The process measures in this study, including the evaluation of the implement of the PEWS tool and improving baseline vital signs collection, are a foundational first step to evaluating the effects of PEWS systems—the combination of PEWS tool, escalation algorithms, and physician and nursing clinical training—on patient level clinical outcomes. The distinction between PEWS tools and systems is important as PEWS scores are integral in the ability to identify patients at risk for clinical deterioration but cannot function without the ability to alert skilled providers to those patients via escalation algorithms. Previous studies have demonstrated that a modified PEWS tool—a score which retained key elements of traditional PEWS but adjusted for nursing knowledge-base, vital sign limits per hospital standards, and practice variations—decreased clinical deterioration events and PICU utilization in an LMIC oncology inpatient setting when integrated into a PEWS system [19]. Furthermore, given that pediatric cancer patients are at high risk for severe infection during treatments such as chemotherapy, PEWS systems may be of specific importance to identifying, triaging, and responding to this higher risk population. In the pediatric ward setting, an ongoing study to evaluate the PEWS system implementation on clinical outcomes, including time to antibiotics, time to fluid resuscitation, and mortality in patients with elevated PEWS scores, is currently ongoing.

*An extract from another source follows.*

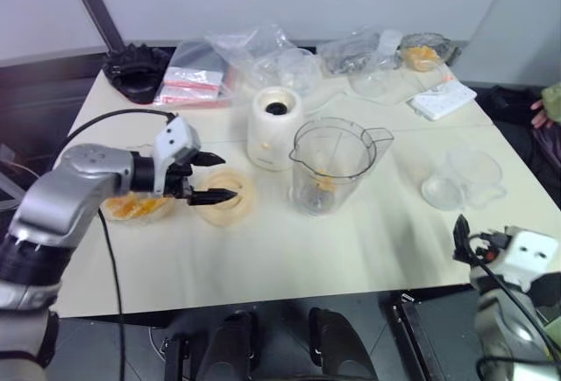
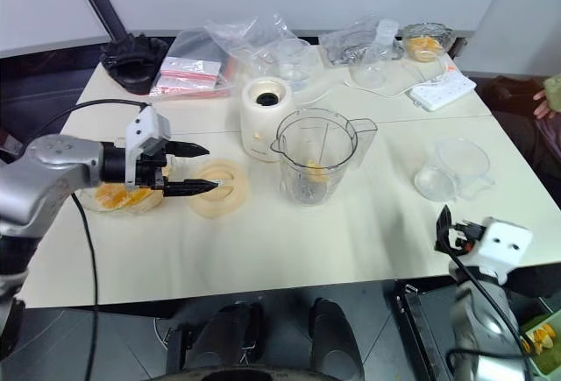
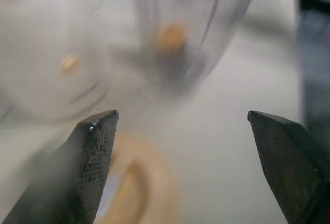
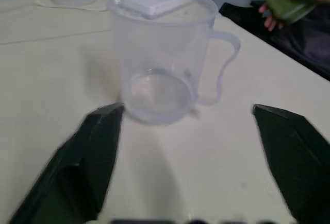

Utilizing PEWS systems for risk stratification of clinically deteriorating patients may also help address patient volume burdens placed on health settings that suffer staff shortages. In the ward, the morning/early afternoon shift relies on two oncologists providing direct patient care to inpatients, outpatients, and the infusion center. During the afternoon/overnight shift, one resident covers all pediatric wards (floor, neonatal intensive care unit, emergency department, and the ward). Given the potential burden of volume of patients a physician or resident may be responsible for, PEWS may provide nurses with an objective triaging tool to efficiently risk stratify and prioritize patients at risk for clinical deterioration, leading to more efficient nursing and physician workforce utilization. Yet, it should be noted that a PEWS system that alerts providers to evaluate patients at the bedside that ultimately do not require interventions could potentially place an unintended strain on ward workforce, which is an important balancing measure in a PEWS system implementation. In our clinical setting, further evaluation of PEWS escalation ‘triggers’ and related clinical interventions should be longitudinally assessed to evaluate for unintended negative consequences of the PEWS intervention.

Limitations

There are several limitations to our study. Post intervention vital signs and PEWS data relied on random sampling of limited vital signs occurrences, thus potentially overestimating the compliance and accuracy of vital signs and PEWS scores, although the randomized selection of charts to be audited and the variation in days between audits should have minimized the likelihood of this phenomenon. Selection bias in data audits might also have resulted in the assessment of vital sign collection from a limited number of nurses and not reflect departmental practices as a whole. Yet, the random selection of data audit days should limit the potential for this bias. There may also be limitations to generalizability of the findings given the implementation was limited to a pediatric ward.

Conclusion

Implementation of a PEWS scoring tool into practice in an LMIC pediatric hematology/oncology ward is feasible and can foster effective practice change by improving the frequency of nursing vital sign collection and generate an accurate PEWS scores, which are key process measures for successful implementation of an early warning system. PEWS education, job aids, and frequent QI audits provide robust support and feedback to nurses and physicians to improve and maintain practices in real-time.